Experts from allopathic medical colleges (those that graduate MDs) and from osteopathic medical colleges (those that graduate DOs) have been actively exploring ways to lower the cost of medical and graduate school without sacrificing the quality of the education.

Paul DeMiglio

Paul DeMiglio

Groundbreaking recommendations were issued Monday that seek to improve osteopathic medical education in the U.S. and help fuel a new generation of primary care physicians who will be equipped to meet the demands of today’s changing health care landscape. One out of four students headed to medical school this fall are attending osteopathic medical school.

Released by the Blue Ribbon Commission (BRC) – a medical panel comprised of some of the nation’s leading experts in osteopathic medical education – the report (“A New Pathway in Medical Education”) coincides with publication of a related story in Health AffairsBRC aims to find a solution to the primary care physician shortage by transforming the osteopathic medical education model, reducing inefficiencies and addressing high costs as well as rising student debt.

Osteopathic physicians, or DOs, emphasize “helping each person achieve a high level of wellness by focusing on health promotion and disease prevention” through hands-on diagnosis and treatment, according to the American Association of Colleges of Osteopathic Medicine (AACOM). Licensed to practice in all 50 states, DOs work in various environments across specialties.

MD education experts also recognize an urgency for changing medical education. Transforming the way students are trained to practice medicine is key to improving access to quality care for patients, according to an October 30th Perspective article (“Are We in a Medical Education Bubble Market?”) that appeared in the New England Journal of Medicine (NEJM). The article underscores why lowering the cost of health care and reducing the cost of medical education go hand in hand.
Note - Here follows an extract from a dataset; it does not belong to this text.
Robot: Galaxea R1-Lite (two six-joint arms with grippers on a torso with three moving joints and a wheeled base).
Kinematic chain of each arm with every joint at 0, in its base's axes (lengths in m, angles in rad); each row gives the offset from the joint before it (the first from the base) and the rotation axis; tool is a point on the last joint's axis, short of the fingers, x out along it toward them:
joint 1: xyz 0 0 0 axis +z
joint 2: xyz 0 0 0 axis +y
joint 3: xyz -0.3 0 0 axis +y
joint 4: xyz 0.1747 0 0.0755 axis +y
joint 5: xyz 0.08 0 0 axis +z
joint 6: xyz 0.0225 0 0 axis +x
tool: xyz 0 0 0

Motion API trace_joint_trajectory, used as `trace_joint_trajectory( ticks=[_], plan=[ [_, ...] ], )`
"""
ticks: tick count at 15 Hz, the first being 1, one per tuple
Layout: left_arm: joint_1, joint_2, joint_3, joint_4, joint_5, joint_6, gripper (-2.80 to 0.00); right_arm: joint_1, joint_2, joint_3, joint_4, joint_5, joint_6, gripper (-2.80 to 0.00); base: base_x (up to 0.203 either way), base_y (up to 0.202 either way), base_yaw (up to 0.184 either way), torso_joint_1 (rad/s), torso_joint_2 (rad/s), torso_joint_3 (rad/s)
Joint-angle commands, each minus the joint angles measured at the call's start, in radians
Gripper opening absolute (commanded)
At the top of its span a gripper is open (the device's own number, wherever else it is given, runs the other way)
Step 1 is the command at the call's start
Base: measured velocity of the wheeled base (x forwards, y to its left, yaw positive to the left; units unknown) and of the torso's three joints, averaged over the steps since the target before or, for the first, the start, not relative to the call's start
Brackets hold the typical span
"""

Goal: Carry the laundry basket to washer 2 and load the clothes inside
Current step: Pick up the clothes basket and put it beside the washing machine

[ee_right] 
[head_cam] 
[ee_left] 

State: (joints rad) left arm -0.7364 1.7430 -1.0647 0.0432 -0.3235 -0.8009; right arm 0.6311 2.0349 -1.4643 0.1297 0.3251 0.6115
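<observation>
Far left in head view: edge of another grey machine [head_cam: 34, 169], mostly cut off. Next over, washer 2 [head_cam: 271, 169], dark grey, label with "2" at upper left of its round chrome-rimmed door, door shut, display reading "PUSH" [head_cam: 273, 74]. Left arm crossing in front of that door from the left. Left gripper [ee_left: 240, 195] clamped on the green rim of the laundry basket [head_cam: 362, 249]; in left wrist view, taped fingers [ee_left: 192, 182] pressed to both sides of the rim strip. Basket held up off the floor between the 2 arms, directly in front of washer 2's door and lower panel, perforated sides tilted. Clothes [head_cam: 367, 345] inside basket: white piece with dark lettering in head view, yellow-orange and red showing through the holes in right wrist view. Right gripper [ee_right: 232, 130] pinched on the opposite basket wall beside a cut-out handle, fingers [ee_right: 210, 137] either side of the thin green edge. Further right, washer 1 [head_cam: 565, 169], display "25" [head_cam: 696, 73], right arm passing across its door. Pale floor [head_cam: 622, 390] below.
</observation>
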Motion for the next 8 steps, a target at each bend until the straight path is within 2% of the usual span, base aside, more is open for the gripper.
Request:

“If we want to keep health care costs down and still have access to well-qualified physicians, we need to keep the cost of creating those physicians down by changing the way that physicians are trained,” the authors are quoted as saying in a news release from Penn Medicine. “From college through licensure and credentialing, our annual physician-production costs are high, and they are made higher by the long time we devote to training.” 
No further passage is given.